How You Live
- reviewed by Andree Farias Copyright Christianity Today International
- 2007 1 Aug
- All the World
- Fearless Heart
- How You Live (Turn Up the Music)
- Any Way
- He Believes in You
- You Are Good
- On God's Green Earth
- Heal the Wound
- Broken Thing
- Because You Are
- Before the Throne of Grace
Like many veteran groups in recent years, Point of Grace has fallen victim to shifting paradigms in Christian music. From their 1993 debut through 2001's Free to Fly, the quartet was a radio phenomenon, scoring an unprecedented 26 No. 1 singles. That streak ended inexplicably with 2004's I Choose You, an album that yielded not one chart-topper for the women. The album itself wasn't really to blame, offering more of the same harmony-laden pop that made Point of Grace famous. For whatever reason, the industry suddenly seemed to move past their sound.
Which left the group with an important decision: stay the course or change with the times. The result is How You Live, an ever-so-slight stylistic detour into uncharted territory. The disc is just as adult contemporary as anything Point of Grace has done in the past, produced to pristine perfection by pop guru Brown Bannister (Avalon, Third Day).
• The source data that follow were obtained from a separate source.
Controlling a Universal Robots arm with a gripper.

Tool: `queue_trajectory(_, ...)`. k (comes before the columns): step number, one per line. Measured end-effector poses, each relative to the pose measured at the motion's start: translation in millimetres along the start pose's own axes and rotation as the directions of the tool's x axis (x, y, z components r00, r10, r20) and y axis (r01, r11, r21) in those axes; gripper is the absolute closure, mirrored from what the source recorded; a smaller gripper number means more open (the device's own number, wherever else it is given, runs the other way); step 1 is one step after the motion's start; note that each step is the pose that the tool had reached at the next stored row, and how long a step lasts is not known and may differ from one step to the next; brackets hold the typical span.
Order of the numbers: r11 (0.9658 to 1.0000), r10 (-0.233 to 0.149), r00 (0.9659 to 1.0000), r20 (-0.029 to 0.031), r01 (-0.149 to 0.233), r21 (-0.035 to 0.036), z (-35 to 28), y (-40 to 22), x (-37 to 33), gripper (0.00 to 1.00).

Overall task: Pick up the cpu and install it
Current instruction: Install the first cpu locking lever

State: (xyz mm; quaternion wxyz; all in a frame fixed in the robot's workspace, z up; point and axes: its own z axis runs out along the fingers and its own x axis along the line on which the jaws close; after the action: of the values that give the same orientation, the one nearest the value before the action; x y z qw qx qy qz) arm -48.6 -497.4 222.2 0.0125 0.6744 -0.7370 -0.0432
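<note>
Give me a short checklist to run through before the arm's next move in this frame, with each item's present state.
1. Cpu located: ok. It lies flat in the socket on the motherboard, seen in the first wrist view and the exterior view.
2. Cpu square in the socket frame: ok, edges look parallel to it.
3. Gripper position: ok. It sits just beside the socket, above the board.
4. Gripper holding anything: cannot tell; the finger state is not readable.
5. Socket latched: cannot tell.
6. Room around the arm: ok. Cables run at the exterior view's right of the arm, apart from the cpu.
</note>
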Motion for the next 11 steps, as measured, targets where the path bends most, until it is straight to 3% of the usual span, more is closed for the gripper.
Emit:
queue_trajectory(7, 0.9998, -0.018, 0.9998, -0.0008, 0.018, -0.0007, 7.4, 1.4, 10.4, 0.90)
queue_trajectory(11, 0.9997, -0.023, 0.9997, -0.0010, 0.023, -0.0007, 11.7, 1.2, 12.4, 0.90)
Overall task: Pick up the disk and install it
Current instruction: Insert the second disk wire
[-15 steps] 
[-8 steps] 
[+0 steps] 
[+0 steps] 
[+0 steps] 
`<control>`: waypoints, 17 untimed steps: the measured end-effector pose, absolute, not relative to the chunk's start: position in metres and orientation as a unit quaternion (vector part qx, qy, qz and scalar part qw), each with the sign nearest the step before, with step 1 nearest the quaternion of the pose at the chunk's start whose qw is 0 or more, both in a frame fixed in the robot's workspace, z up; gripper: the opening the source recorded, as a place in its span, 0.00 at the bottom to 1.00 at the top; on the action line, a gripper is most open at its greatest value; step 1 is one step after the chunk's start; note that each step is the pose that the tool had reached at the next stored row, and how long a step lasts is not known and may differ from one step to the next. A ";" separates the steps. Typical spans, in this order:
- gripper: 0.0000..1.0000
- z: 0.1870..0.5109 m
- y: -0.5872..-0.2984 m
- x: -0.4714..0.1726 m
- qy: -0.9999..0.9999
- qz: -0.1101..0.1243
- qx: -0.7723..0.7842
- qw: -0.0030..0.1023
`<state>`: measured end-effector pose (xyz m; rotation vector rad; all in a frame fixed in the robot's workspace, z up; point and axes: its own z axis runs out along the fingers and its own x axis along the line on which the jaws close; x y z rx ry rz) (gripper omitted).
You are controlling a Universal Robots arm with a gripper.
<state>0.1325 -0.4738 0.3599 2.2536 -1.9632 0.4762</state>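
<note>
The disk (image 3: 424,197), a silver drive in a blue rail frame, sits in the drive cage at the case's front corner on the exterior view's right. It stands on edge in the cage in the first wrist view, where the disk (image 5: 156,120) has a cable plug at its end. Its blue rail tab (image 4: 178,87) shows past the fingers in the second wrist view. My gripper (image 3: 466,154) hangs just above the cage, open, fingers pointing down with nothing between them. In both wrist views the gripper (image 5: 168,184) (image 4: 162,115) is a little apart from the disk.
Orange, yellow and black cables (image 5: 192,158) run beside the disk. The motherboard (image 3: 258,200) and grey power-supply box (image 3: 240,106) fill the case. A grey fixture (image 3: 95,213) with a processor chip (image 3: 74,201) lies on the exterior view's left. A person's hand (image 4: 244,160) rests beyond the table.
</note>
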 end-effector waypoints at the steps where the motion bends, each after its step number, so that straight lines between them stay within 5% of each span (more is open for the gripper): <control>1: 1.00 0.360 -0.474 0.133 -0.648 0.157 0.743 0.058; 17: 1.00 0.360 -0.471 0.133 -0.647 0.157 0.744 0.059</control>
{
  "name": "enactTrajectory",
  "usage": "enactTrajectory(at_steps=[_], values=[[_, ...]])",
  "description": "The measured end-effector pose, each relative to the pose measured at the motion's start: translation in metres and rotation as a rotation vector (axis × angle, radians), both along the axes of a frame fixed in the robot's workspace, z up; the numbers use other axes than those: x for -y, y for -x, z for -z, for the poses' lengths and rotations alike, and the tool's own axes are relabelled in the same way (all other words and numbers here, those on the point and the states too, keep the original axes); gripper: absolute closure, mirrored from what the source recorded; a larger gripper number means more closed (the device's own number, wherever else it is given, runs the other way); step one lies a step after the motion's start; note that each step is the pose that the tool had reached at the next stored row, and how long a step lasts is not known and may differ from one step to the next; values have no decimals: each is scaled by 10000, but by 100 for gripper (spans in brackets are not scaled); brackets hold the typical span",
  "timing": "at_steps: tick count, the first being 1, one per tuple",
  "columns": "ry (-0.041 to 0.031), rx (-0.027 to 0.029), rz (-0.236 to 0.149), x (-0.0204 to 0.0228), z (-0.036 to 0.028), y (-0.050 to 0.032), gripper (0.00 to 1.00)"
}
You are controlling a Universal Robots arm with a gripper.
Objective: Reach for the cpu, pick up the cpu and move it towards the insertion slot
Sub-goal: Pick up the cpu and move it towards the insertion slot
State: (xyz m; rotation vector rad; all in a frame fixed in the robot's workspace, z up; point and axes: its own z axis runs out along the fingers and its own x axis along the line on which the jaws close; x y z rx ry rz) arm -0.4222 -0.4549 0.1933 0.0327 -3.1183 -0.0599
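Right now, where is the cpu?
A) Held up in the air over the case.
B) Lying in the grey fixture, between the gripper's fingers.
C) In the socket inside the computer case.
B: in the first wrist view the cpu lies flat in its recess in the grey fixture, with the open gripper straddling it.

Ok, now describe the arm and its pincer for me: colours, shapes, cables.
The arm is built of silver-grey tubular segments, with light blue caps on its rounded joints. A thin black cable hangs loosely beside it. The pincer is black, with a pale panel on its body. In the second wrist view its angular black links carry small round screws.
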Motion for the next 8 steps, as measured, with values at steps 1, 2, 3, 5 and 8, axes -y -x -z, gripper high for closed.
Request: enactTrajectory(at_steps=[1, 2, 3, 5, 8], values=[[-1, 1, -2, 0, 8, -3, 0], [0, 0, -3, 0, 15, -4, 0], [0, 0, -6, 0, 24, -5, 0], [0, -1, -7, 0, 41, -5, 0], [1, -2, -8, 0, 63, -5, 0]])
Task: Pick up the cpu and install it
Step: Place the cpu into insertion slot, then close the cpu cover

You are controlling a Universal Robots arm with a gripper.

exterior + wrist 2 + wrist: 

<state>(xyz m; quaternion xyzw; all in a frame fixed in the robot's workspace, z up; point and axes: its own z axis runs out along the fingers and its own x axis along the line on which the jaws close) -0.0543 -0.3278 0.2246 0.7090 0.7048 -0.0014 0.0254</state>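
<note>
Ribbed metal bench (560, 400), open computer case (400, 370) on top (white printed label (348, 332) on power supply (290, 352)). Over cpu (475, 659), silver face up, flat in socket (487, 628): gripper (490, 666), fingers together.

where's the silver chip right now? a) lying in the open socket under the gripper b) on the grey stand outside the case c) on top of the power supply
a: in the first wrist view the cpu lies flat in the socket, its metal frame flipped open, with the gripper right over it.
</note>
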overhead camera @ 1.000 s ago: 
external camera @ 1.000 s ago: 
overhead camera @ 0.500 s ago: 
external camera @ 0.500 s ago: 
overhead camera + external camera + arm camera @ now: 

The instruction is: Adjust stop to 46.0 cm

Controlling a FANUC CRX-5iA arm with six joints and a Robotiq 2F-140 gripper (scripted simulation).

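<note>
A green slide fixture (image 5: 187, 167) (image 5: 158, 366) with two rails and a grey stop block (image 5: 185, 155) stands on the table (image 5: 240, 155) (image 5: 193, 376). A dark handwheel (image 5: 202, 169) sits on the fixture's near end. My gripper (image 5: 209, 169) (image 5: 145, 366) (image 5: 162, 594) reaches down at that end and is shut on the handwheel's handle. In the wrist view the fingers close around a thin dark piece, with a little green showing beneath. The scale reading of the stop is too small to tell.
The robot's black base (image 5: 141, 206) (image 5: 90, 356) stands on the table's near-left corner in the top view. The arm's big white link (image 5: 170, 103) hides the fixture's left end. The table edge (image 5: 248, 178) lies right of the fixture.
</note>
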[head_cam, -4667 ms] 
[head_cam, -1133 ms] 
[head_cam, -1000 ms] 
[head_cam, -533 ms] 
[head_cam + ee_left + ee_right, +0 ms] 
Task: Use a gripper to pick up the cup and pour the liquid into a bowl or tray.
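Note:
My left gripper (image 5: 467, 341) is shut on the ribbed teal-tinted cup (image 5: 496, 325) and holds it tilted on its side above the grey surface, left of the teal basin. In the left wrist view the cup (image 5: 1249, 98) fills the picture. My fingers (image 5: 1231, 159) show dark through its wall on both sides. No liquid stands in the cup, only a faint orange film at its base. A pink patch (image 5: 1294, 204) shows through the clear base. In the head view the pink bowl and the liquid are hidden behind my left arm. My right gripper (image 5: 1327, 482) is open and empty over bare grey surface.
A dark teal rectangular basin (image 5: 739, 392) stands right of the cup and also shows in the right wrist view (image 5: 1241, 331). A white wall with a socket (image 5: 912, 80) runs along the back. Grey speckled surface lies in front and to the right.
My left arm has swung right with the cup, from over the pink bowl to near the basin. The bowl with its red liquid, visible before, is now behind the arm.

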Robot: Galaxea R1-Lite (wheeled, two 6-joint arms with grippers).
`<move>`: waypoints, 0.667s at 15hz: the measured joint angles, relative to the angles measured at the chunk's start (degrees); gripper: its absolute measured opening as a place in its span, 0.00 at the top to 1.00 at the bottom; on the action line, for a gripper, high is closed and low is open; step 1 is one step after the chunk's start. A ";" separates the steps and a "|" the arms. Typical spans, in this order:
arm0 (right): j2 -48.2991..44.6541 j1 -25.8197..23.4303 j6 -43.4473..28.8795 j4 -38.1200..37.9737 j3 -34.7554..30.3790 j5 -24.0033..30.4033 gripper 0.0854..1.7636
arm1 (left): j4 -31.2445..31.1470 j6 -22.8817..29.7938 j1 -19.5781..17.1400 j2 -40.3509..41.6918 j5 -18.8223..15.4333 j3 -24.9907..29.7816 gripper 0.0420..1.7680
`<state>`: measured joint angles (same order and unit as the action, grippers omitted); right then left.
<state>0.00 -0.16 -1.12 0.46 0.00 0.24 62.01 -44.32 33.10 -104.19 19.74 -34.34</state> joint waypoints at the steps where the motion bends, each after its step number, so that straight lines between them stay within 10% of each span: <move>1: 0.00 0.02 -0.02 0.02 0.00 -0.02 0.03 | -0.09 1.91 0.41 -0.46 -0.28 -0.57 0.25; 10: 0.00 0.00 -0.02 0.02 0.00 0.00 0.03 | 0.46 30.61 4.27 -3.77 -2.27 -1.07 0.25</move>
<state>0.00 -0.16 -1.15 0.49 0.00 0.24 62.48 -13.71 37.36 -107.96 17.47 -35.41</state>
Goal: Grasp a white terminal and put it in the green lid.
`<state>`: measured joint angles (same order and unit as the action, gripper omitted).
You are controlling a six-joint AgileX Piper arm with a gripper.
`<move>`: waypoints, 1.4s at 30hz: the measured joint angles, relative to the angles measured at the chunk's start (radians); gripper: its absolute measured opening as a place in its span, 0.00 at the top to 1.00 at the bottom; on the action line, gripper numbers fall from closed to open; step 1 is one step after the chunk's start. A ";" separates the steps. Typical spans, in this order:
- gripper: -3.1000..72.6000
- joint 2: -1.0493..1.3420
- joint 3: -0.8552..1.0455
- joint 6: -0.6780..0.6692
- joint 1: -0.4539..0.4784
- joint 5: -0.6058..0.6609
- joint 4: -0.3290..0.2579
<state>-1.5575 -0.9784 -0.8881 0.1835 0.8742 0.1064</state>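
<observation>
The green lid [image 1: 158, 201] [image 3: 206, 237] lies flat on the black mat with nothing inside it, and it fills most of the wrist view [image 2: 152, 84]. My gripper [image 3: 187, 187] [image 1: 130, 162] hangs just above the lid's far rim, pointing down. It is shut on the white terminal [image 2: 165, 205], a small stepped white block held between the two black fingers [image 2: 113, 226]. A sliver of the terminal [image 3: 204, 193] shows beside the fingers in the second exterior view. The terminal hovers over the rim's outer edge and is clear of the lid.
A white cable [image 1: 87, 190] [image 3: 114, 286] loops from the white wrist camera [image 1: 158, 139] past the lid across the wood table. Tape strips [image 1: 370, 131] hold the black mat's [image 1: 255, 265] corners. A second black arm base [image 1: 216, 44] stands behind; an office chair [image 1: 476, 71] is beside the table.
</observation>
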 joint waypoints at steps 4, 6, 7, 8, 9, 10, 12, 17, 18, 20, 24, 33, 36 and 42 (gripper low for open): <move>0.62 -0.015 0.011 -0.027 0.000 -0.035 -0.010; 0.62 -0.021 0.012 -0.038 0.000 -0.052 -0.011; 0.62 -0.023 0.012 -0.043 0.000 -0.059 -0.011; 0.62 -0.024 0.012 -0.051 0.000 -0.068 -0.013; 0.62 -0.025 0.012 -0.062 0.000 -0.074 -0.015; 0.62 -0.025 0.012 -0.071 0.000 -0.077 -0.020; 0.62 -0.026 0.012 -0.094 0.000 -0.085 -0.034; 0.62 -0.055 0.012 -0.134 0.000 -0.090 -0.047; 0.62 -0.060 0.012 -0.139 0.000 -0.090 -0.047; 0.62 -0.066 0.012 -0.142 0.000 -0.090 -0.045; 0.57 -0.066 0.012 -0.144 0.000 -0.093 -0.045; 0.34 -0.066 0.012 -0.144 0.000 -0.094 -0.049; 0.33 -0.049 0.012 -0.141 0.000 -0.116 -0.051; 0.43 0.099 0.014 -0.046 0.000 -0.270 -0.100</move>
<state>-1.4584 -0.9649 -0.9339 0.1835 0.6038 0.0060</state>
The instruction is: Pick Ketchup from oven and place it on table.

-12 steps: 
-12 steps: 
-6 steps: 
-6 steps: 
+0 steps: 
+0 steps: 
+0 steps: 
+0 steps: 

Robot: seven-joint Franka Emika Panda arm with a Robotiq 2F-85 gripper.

But now the inspiration isn't so much modern pop, inspirational, or light R&B—it's country pop.
No, the ladies haven't gone western, but several of the disc's selections carry a marked Nashville influence. The motivational title track, for example, is a terrific country-pop anthem about living life to the fullest, not unlike the radio-readiness of Martina McBride. The most twangy tune of all is "Any Way," a track rife with warm acoustics, fiddles, pedal steel, and banjo, though elsewhere the country influence is limited to vocal styling and phrasing (more pop than country, like much of Faith Hill's music).
For the rest of How You Live, Point of Grace is back to their bread-and-butter AC pop. And for the most part, it's slick and pretty, like the innocuous "He Believes in You," the soaring pop/rock of "Broken Thing," the balladry of "Heal the Wound," and the hymn-like "Because You Are." It's the stuff these 15-year veterans do best—not innovative, but still well produced and hard to fault or dislike. Point of Grace has done its part; now time will tell if fans and radio will be as receptive as they once were.